Ancak İsrail yanlıları bunun "sömürgecilik" olmadığını iddia ediyor, çünkü Fransız yahut İngiliz kolonilerinde olduğu gibi bir anakara mevcut değil…

1967’de, Les Temps Modernes dergisinin inceleme dosyasında “İsrail, bir sömürge gerçeği mi?” başlığıyla siyonizm literatüründe kurucu metinlerden biri Maxime Rodinson tarafından kaleme alındı. Rodinson, siyonist hareketin tümüyle sömürgeci düşünce ve pratik içinde değerlendirilmesi gerektiğini çarpıcı biçimde gösteriyordu. Başlangıçta bunu açıkça iddia etmek sorun değildi. Bugün, "sömürgecilik" kavramı olumsuz bir çağrışım yaratıyor ama o zamanlar öyle değildi.

  • Aslına bakarsanız kolonyalizmin başka başka türleri var. Genel olarak bilinen dolaylı kontrol (indirect rule: Hindistan’daki İngilizler örneğindeki gibi) ve yerleşim sömürgeciliği (Kuzey Amerika, Güney Afrika, Cezayir, Yeni Zelanda, Avustralya) yoluyla. Her ikisi de farklı ama aynı yapbozun parçaları. Siyonist hareket bu yerleşimci sömürgeciliğin mantığı ile birebir örtüşüyor. Demek oluyor ki orada yaşayan insanları hiçbir hakka sahip olmayan, katledilecek veya ehlileştirecek (19.yüzyıl ideolojisi) vahşiler olarak görüp, toplulukları canımızın istediği alanlara boş olup olmadıklarına bakmaksızın aktarıyoruz.

Lübnan'da bir Filistinli mülteci kampı. Lübnan’da Birleşmiş Milletler Filistinli Mültecilere Yardım Ajansı’na (UNRWA) kayıtlı toplam 475 bin 75 Filistinli mülteci bulunmakta.
Lübnan'da bir Filistinli mülteci kampı. Lübnan’da Birleşmiş Milletler Filistinli Mültecilere Yardım Ajansı’na (UNRWA) kayıtlı toplam 475 bin 75 Filistinli mülteci bulunmakta.

Siyonizm, özellikle Birinci Dünya Savaşı’ndan sonra geliştiği için, asla bu katliam iddiasının direkt muhatabı olmuyor ve kimse bu söylemi sahiplenmiyor.
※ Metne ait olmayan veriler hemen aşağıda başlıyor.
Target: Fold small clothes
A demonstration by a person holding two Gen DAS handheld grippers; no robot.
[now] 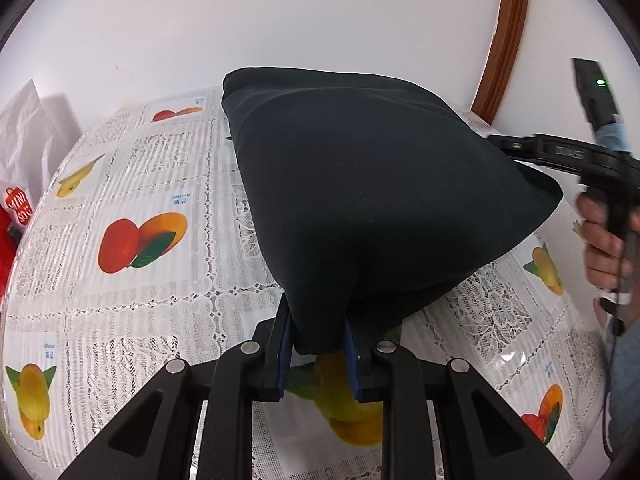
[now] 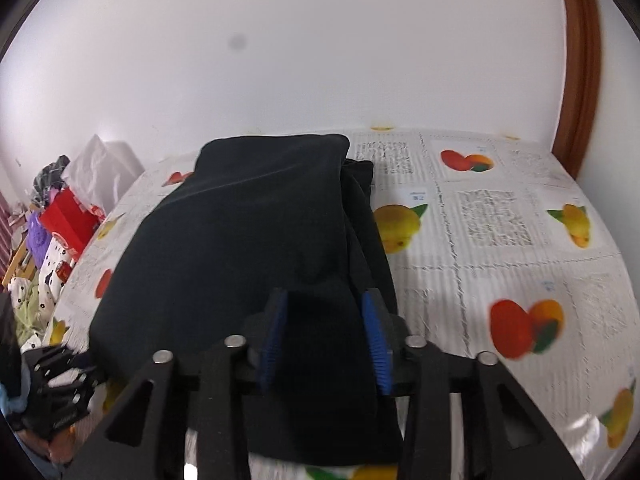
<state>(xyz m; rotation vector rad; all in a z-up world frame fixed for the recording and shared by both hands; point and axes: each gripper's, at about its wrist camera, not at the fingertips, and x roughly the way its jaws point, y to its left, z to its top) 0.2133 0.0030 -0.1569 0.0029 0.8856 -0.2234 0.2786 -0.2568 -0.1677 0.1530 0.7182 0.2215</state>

Ama siyonistler hep o karşımıza çıkan “Filistinli Arapların sahip olduklarından başka Arap toprakları da var, öyleyse onları niye sürgün etmeyelim?” ifadeleri ile baskı söylemini durmaksızın savunacaklar. Bu bakış açısıyla siyonizm, yalnızca bir sömürge hareketinin parçası olmakla kalmaz, aynı zamanda kendini onaylatır da. Siyonizmin mucidi Theodor Herzl’in ne diyordu, “Medeniyetin uç noktası olacağız”.

Aynı zamanda hiçbir kolonyalizmin anakarasız hayatta var olamayacağı da bir gerçek.

  • Kesinlikle ve söylediklerinin aksine Britanyalı olmadan siyonizm asla gelişemezdi, en azından 1939’a kadar. Tıpkı diğerleri için olduğu gibi siyonist hareket için de anakara desteği İngiltere’den geliyordu.

Yine de bir noktada, siyonizm İngiliz metropolüne isyan etti.

Fakat her yerde oldu, bu istisnai bir durum değil! Yerleşim sömürgeciliğinin bildiği iki senaryo vardı. Ya geri döndürülemez bir şekilde yerel nüfusu yok edip (Avustralya, Yeni Zelanda ve Kuzey Amerika örneklerinde olduğu gibi) "başardılar" ya da Güney Afrika ve Cezayir’deki gibi başarısız oldular ve dekolonizasyon sürecinde bağımsızlığa geçiş de başlamış oldu.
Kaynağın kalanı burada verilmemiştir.